#### Required work
Give the data back exactly. Leave out any images.

#### Exercise data
----
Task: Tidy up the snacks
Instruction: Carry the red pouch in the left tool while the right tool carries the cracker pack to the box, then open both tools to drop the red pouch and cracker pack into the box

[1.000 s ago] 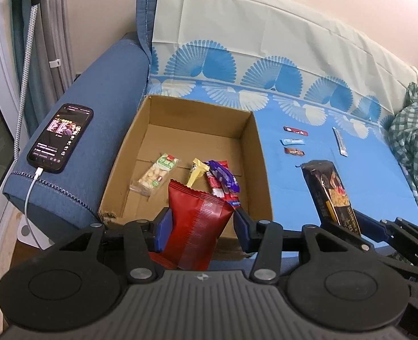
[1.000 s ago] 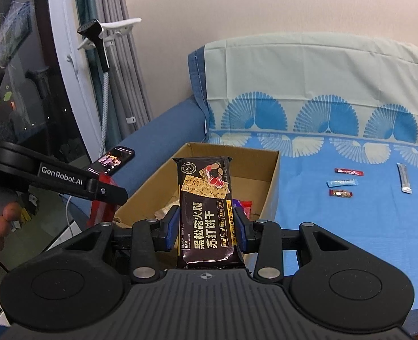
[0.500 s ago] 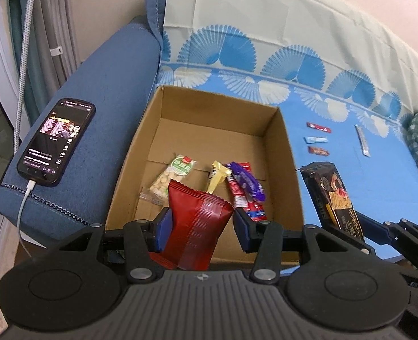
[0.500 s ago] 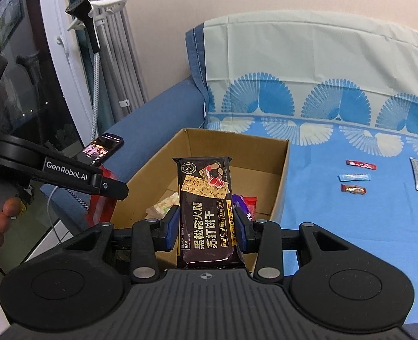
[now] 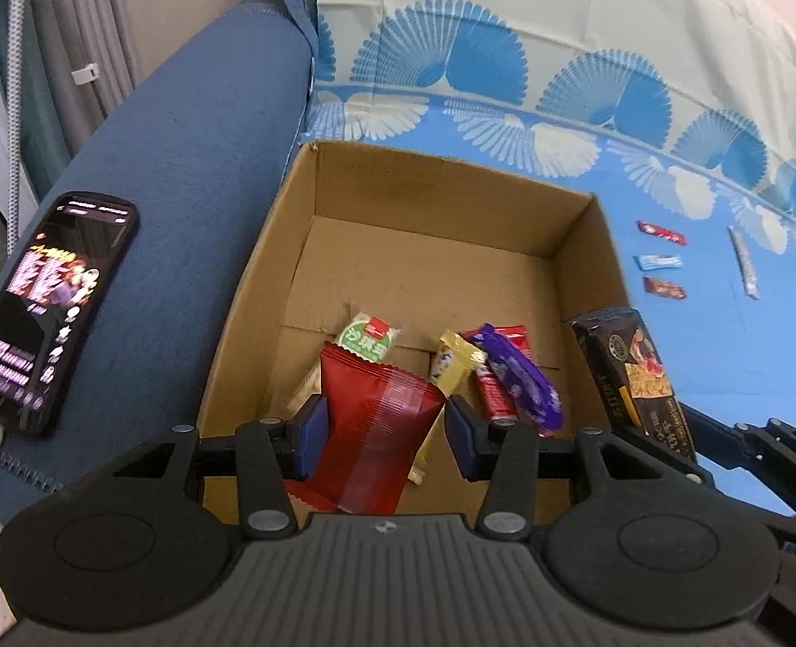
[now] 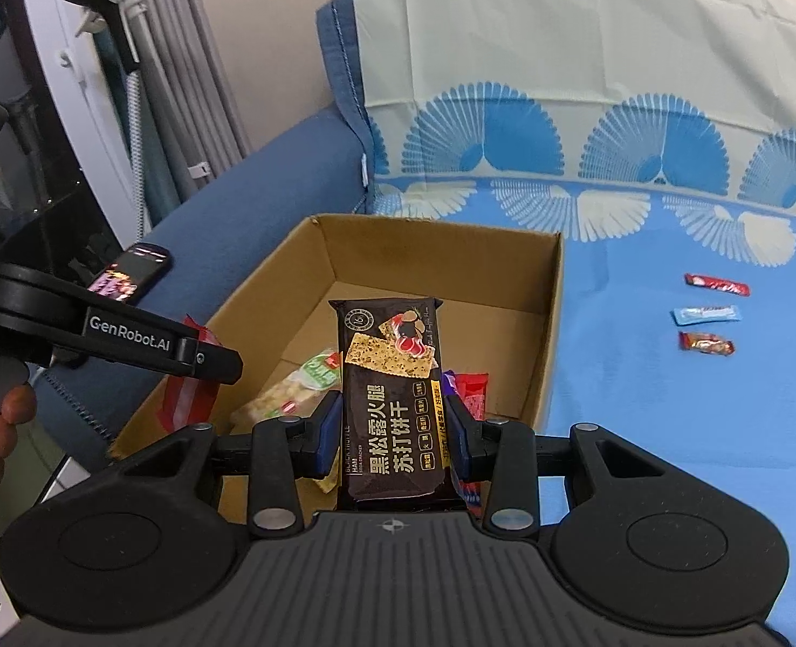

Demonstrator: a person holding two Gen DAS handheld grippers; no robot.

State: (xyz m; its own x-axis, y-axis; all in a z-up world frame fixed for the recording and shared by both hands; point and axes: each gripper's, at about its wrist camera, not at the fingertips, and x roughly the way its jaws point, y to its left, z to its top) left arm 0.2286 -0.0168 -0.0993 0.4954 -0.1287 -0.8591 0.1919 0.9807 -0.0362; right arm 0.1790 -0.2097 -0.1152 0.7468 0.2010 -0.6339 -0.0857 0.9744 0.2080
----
#### Solution for this exercise
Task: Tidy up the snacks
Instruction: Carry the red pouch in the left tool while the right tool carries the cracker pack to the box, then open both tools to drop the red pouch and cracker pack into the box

[1.000 s ago] 
[1.000 s ago] 
[0.500 s ago] 
[0.500 s ago] 
[now] 
[now] 

Demonstrator: a person holding two Gen DAS handheld grippers; no robot.

State: (xyz m; its own x-axis, y-axis; all in a z-up world frame fixed for the recording and shared by both hands; point and axes: each gripper's, at about its wrist camera, not at the fingertips, and x roughly the way its jaws point, y to its left, z to its top) left arm 0.2286 -0.0168 -0.0993 0.4954 -0.1287 -0.8591 0.1919 0.9807 -0.0362; right arm 0.1790 -0.2097 -0.1152 0.7468 0.2010 -0.6339 -0.0857 0.9744 0.2080

There's nothing left to add to the answer.